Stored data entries
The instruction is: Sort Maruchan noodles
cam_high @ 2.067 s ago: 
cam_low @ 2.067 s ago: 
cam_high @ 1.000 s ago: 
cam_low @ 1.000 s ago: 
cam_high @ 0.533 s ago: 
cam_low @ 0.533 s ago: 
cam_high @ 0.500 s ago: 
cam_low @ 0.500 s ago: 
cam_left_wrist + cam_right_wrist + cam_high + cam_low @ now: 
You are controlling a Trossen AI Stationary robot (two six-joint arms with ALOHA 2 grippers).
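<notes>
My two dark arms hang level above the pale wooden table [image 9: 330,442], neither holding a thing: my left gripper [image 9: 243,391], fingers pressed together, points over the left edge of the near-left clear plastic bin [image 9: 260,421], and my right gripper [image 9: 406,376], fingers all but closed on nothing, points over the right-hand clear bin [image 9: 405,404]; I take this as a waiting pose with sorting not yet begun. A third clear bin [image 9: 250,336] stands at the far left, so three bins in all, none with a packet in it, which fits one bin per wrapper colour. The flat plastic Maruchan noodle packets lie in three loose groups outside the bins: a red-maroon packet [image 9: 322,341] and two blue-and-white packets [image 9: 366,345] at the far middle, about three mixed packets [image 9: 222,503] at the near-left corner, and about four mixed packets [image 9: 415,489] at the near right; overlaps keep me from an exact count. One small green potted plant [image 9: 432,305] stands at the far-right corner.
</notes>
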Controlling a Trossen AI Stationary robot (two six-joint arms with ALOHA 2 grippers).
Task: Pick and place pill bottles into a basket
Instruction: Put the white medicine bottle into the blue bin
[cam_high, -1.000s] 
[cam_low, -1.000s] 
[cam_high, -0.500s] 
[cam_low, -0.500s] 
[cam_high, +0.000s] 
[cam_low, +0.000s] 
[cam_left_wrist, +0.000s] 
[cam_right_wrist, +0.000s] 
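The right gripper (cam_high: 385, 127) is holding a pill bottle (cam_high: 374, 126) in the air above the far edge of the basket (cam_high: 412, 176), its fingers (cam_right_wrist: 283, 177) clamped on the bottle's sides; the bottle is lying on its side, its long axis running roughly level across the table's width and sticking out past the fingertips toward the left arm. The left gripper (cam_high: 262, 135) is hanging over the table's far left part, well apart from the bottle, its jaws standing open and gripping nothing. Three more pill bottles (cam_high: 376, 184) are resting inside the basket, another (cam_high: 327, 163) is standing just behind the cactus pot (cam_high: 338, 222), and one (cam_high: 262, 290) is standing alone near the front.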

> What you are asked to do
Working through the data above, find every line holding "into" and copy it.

> The answer
Task: Pick and place pill bottles into a basket
Instruction: Put the white medicine bottle into the blue bin

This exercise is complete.